Cortical silent period duration and long intracortical inhibition
The reduced intracortical inhibition (shortened CSP duration) at first seems counterintuitive. However, the finding is similar to previous results obtained from surround inhibition studies involving other inhibitory pathways. For instance, measures of short afferent inhibition (Richardson et al., 2008), long-latency afferent inhibition (Pirio Richardson et al., 2009), interhemispheric inhibition (Beck et al., 2009c), cerebellar inhibition (Kassavetis et al., 2011), and LICI (Sohn & Hallett, 2004b) all exhibited reductions rather than enhancements in inhibition. The similar modulation of LICI and CSP duration in the two studies is particularly noteworthy because the two measures of intracortical inhibition are thought to reflect similar physiological mechanisms. More specifically, pharmacological studies have determined that both measures involve post-synaptic GABAB-mediated inhibition (Chen et al., 1999; Werhahn et al., 1999; McDonnell et al., 2006; Florian et al., 2008). Accordingly, electroencephalography and EMG measures of LICI were significantly associated with CSP duration in the abductor pollicis brevis (Farzan et al., 2010). However, other studies have shown a differential modulation of LICI and CSP duration by drugs (Inghilleri et al., 1996; McDonnell et al., 2006), disease (Berardelli et al., 1996), and fatigue (Benwell et al., 2007).
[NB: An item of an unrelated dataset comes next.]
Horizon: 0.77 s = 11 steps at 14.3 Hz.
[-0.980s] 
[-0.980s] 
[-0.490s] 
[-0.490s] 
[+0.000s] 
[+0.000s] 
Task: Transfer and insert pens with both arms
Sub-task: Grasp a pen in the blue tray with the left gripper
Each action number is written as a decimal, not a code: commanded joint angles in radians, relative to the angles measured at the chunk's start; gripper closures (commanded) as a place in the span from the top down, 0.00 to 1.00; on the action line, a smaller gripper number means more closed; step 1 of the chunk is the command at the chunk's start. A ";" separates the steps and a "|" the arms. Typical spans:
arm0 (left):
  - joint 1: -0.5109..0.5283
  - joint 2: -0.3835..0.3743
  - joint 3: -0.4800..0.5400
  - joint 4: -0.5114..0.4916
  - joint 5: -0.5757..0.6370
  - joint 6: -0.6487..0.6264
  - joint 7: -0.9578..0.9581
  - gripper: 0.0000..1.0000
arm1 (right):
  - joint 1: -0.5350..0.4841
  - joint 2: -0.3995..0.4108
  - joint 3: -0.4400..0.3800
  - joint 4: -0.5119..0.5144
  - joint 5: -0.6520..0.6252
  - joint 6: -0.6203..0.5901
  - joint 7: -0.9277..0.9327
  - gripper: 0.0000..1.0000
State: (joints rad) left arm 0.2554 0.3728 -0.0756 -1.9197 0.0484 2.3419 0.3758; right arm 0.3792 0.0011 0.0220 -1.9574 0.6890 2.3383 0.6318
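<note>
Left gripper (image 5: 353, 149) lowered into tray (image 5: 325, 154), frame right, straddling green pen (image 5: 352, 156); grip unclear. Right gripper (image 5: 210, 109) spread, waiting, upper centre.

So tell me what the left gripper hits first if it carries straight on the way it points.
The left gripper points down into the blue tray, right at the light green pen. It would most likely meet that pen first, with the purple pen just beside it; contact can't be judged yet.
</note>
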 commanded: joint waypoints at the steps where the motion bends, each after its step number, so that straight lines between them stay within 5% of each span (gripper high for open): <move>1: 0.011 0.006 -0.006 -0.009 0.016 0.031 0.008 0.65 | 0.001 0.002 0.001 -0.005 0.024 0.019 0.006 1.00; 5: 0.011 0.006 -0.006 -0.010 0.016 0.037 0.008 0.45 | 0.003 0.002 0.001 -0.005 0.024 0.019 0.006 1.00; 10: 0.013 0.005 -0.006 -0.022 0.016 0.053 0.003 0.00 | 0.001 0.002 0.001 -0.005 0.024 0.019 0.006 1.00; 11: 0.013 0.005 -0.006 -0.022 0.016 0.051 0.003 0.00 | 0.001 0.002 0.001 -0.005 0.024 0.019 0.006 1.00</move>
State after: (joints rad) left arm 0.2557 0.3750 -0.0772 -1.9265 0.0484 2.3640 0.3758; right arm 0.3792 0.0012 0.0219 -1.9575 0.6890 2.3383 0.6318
Thus, the balance of the experimental data seems to suggest that the mechanisms underlying LICI and CSP are not identical and display divergent functional responses in various conditions, despite the fact that both measures reflect GABAB-mediated inhibition. Furthermore, it has been proposed that CSP may provide a measure of the duration of GABAB receptor-mediated inhibition, whereas LICI provides a measure of the depth of this inhibition (Cash et al., 2010). Nonetheless, the reduced LICI observed previously (Sohn & Hallett, 2004b) and the shortened CSP duration found in the present study provide consistent evidence that these types of intracortical inhibition act in the same direction in opposition to surround inhibition processes.